■ Task details:
Working through the entries below, find how many lines include the string "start"; give only that number.

■ Supplied information:
>>>

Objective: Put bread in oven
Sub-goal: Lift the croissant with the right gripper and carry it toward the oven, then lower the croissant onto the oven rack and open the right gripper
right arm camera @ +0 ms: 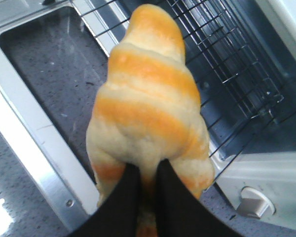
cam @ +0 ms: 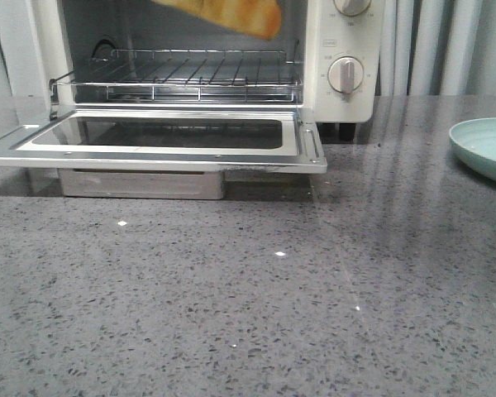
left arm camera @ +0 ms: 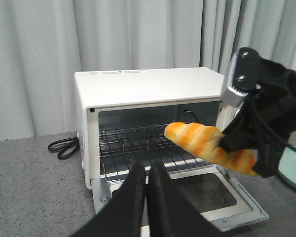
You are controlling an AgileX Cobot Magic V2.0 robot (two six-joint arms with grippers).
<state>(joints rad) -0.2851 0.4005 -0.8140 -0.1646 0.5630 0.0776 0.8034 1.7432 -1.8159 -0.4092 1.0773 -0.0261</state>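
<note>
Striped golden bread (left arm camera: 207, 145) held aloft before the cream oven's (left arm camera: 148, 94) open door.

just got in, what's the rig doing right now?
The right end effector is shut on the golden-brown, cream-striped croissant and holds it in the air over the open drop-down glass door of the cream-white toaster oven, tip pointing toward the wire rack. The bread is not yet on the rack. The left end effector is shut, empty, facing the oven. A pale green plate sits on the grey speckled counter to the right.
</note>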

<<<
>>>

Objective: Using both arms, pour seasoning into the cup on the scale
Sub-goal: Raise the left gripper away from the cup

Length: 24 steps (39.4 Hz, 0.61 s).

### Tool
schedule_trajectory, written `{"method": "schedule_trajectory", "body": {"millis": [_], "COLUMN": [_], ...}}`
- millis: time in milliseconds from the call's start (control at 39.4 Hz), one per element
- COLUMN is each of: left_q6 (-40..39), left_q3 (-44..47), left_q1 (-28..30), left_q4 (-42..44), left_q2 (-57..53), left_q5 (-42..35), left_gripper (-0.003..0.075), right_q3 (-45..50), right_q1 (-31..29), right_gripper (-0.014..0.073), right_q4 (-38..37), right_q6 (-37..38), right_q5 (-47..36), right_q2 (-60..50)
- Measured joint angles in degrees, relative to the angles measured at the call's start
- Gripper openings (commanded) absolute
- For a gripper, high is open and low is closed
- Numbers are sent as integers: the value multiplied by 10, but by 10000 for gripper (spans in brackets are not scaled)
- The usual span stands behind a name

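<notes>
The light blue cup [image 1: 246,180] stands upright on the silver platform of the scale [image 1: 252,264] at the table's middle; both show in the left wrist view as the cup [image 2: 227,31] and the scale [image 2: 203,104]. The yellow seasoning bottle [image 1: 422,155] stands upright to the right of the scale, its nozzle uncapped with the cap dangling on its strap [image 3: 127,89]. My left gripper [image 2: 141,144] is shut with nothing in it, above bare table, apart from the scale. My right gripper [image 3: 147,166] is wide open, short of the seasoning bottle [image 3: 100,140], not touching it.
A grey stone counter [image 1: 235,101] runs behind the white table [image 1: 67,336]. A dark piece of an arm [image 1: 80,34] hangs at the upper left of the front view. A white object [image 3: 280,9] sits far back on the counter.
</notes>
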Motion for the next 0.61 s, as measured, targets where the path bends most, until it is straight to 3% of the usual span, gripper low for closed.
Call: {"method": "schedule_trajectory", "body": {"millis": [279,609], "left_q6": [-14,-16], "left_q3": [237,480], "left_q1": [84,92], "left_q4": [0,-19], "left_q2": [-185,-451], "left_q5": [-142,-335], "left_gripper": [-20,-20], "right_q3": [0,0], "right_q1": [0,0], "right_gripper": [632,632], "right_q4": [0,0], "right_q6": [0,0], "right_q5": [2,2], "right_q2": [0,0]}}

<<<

■ Solution:
2